POMS Reference

GN 00206: Withdrawals

TN 13 (07-17)

A. Field Office (FO) responsibilities before submitting a WD request to the Processing Center (PC)

The PC has jurisdiction of a WD request submitted after the adjudication of the application. However, the FO must take actions before forwarding the WD request to the PC.

1. Reviewing and processing the WD request

The FO technician must follow the steps below to process the WD request:

  • review the WD request to ensure it meets the requirements listed in GN 00206.005.

  • print a fax cover sheet using the Paperless Barcode application under TOEL “CLAIM WITHDR” with remarks “WITHDRAW- Claim Withdrawal [Post-adjudicative]”;

  • annotate the cover sheet with the following message if the WD does not meet the time requirement for a (RIB) request : “WITHDR REC MM/DD/CCYY over 12 months or exceeds lifetime limit, previous withdrawal on file”;

  • fax the WD request and any associated documentation to the servicing PC via the Paperless Barcode application and the Non-Disability Repository for Evidentiary Documents (NDRed). Once the documentation is stored and viewed in the Claims File User Interface (CFUI) (i.e. making sure all forms and documents are clear and legible), you can destroy the paper document(s). To determine which PC has jurisdiction, see GN 01070.245;

  • suspend the claimant’s monthly benefit using the WDSP screen in Post-entitlement Online System (POS) as of the month the WD request was received;

  • add the following special message to the Master Beneficiary Record (MBR) via the Miscellaneous Online Edited Transaction System (MONET): “WITHDR REC MM/DD/CCYY forwarded to PC# on MM/DD/CCYY”; include additional remarks if the WD does not meet the time requirement (e.g. over 12 months or exceeds lifetime limit);

  • inform the claimant we will forward the request for WD to another component and the claimant will receive a subsequent request for repayment to remit funds in the envelope provided.

  • advise the claimant to wait for the formal WD determination (i.e. notice of WD approval) before filing a new claim for the same benefit. If the claimant insists on filing a new claim prior to the WD approval, the FO must process the claim as a duplicate application. Follow instructions for duplicate applications in GN 00204.028.
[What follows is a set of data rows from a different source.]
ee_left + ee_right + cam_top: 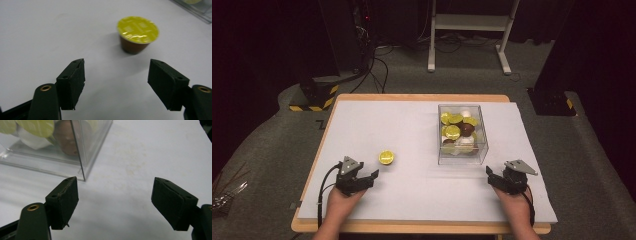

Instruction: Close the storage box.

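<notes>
A coffee capsule with a yellow foil lid and a brown body stands alone on the white table top. In the left gripper view the capsule sits upright just beyond the jaws. My left gripper is open, empty, and a short way to the capsule's near left. A clear plastic box holds several capsules, yellow, brown and white. My right gripper is open and empty, close to the box's near right corner.
The white board lies on a wooden table with bare room between the two grippers. Beyond the table are a grey carpet, cables, a white desk frame and a black stand with yellow-black tape.
</notes>
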Available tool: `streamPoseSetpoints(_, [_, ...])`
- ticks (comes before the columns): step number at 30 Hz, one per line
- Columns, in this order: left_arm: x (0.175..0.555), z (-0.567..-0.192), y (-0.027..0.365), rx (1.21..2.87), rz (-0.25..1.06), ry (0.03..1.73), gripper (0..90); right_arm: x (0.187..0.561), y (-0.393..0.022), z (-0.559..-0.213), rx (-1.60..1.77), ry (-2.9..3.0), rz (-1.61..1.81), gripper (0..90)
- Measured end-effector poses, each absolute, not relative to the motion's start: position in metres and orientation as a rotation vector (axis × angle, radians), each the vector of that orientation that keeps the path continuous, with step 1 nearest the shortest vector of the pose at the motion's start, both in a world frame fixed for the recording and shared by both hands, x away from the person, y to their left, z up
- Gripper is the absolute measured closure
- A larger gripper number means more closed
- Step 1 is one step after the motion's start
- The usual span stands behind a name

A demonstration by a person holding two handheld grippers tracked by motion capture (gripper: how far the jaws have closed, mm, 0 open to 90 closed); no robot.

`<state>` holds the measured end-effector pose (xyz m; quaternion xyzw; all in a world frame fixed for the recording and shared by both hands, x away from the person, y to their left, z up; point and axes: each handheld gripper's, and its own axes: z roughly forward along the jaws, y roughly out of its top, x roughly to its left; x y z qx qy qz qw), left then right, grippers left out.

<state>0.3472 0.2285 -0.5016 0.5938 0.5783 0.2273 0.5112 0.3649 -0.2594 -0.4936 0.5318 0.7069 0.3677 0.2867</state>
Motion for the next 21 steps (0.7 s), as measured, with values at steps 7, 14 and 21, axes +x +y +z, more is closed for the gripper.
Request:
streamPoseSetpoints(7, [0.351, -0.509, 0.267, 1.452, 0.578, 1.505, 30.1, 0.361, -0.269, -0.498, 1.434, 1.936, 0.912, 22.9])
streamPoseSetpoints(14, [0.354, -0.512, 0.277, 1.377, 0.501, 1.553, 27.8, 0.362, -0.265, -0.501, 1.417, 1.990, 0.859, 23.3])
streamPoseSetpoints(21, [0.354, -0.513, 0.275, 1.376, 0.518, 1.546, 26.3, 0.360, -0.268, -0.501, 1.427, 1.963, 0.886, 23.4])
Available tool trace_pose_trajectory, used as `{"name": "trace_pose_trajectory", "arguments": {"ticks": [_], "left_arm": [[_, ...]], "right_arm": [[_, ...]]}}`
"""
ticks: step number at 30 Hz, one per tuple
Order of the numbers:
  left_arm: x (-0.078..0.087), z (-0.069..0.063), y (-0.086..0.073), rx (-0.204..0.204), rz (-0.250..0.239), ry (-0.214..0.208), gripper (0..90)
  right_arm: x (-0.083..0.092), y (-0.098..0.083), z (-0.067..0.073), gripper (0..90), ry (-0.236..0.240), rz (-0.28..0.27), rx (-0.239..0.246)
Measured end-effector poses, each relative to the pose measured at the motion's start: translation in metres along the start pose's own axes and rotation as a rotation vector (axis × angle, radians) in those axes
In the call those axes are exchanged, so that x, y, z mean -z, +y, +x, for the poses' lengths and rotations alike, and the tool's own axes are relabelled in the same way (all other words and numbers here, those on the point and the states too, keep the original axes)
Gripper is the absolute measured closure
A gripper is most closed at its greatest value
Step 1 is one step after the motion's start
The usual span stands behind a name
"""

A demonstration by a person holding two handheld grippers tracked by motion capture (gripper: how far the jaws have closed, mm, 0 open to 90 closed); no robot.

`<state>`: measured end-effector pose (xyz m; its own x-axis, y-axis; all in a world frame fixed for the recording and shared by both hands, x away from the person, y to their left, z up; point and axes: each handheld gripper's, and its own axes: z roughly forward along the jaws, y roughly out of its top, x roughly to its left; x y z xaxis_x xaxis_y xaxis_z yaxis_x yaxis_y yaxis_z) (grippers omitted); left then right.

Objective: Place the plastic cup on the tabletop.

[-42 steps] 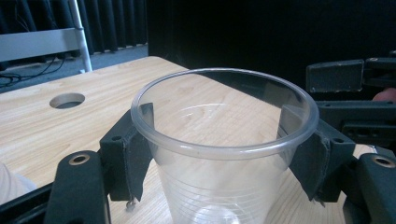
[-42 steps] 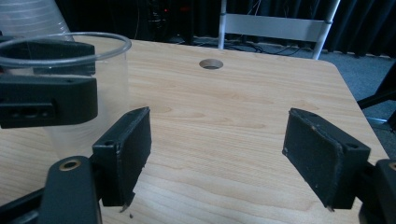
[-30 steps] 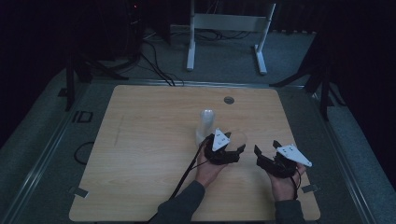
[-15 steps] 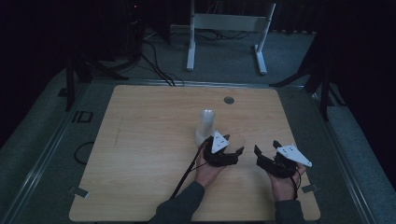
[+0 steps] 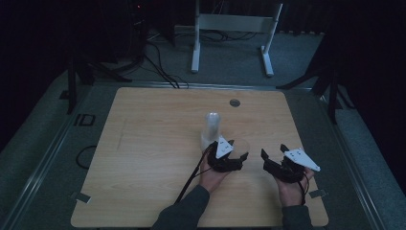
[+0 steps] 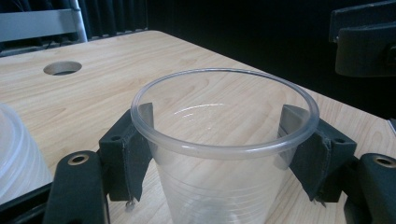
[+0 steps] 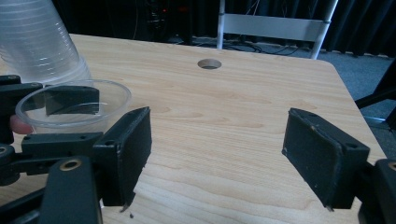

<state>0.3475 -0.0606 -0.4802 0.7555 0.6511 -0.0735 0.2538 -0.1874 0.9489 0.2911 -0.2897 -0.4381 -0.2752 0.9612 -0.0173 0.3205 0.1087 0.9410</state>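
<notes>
Little has shifted since earlier: our left gripper (image 6: pixel 224 154) still clasps the clear cup (image 6: pixel 224 149) beside the inverted cup stack (image 5: pixel 211 128); our right gripper (image 7: pixel 219 154) waits, jaws apart, empty.

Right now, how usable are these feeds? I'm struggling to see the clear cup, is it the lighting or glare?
High view: dim and dark all round, so the cup at the left tool nearly vanishes against the table. Left gripper view: well lit and sharp, small glare streaks inside the cup, rim clear between the jaws. Right gripper view: bright enough, the near jaws slightly soft, the cup stack readable.
</notes>
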Motion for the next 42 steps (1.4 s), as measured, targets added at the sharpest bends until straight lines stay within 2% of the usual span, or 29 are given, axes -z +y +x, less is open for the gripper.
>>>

2. Repayment submitted with the WD application request

Advise the claimant that the PC will mail a notice requesting repayment. However, if the claimant insists on repayment, accept any repayment in the form of money order, credit card, cashier's check, certified check or personal check. Advise the claimant that we will notify them of the final repayment amount required for the WD approval. Discourage the use of cash repayment by mail and advise the claimant that he or she is responsible for any lost cash payments. For information about processing remittances received in the FO, see GN 02403.006. Add a Special Message to the MBR with the date and amount of remittance.

3. Suspending benefits

Suspend benefits on the current claim using the claim withdrawal suspension (WDSP) per SM 03020.270. See the Modernized Systems Operation Manual MSOM COMMON 005.032 for instructions on the Withdrawal of Claim – Suspension screen. Do not include independently entitled divorced spouse (IEDS) beneficiaries when suspending benefits. For more information about IEDS, see RS 00202.100.
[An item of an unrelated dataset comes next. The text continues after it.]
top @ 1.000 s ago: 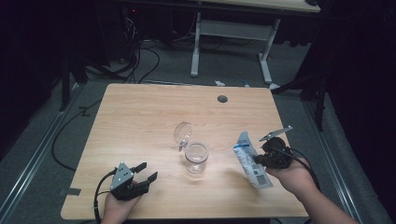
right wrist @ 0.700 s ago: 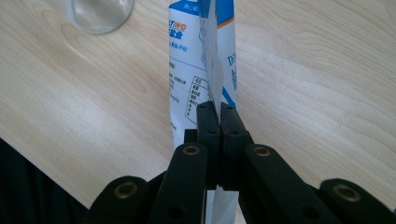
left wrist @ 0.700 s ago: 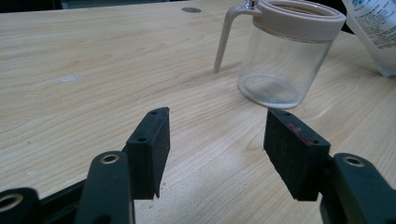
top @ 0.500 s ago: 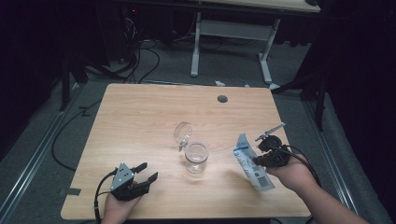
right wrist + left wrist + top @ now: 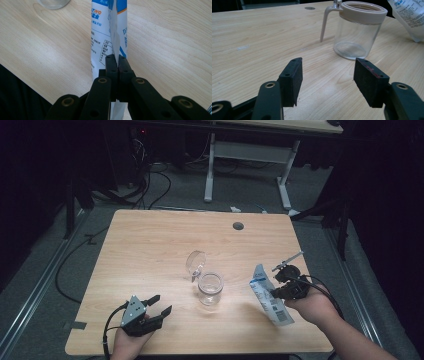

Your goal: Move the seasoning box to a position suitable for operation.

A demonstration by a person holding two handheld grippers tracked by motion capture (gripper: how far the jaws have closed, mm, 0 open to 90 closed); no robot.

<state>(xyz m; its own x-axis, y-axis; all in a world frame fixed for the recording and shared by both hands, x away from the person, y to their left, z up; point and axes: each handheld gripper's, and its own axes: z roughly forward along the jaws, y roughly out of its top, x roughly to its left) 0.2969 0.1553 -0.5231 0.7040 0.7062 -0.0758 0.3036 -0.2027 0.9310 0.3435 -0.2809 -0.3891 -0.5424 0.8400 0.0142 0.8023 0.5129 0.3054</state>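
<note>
The right hand-held gripper (image 5: 278, 285), clamped on the pouch (image 5: 267, 296), sits right of the open jar (image 5: 210, 289); the left hand-held gripper (image 5: 161, 304) gapes empty, near-left.

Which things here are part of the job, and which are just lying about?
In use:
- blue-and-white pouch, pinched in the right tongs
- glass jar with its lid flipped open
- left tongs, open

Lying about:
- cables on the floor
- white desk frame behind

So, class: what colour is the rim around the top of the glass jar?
Beige, on the glass jar's rim; the left gripper view shows it best.
</note>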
IMPORTANT: Do not suspend auxiliary benefits where the WD requester is the NH unless the auxiliary (or representative payee) has consented to the WD request.

B. PC actions to take when WD request is received

The technician must verify that the WD request meets the requirements in GN 00206.005. If the request does not meet the requirements, deny the WD request per GN 00206.014C in this section. If the request meets the requirements, then follow these steps:

1. Obtain consent from auxiliaries for NH’s WDs

Obtain a signed statement from any other beneficiary or proper applicant on the beneficiary’s behalf whose entitlement is nullified by the NH’s WD. The statement must clearly document if the auxiliary gives or refuses to consent to the WD request. If any beneficiary refuses consent, deny the WD request per GN 00206.014C.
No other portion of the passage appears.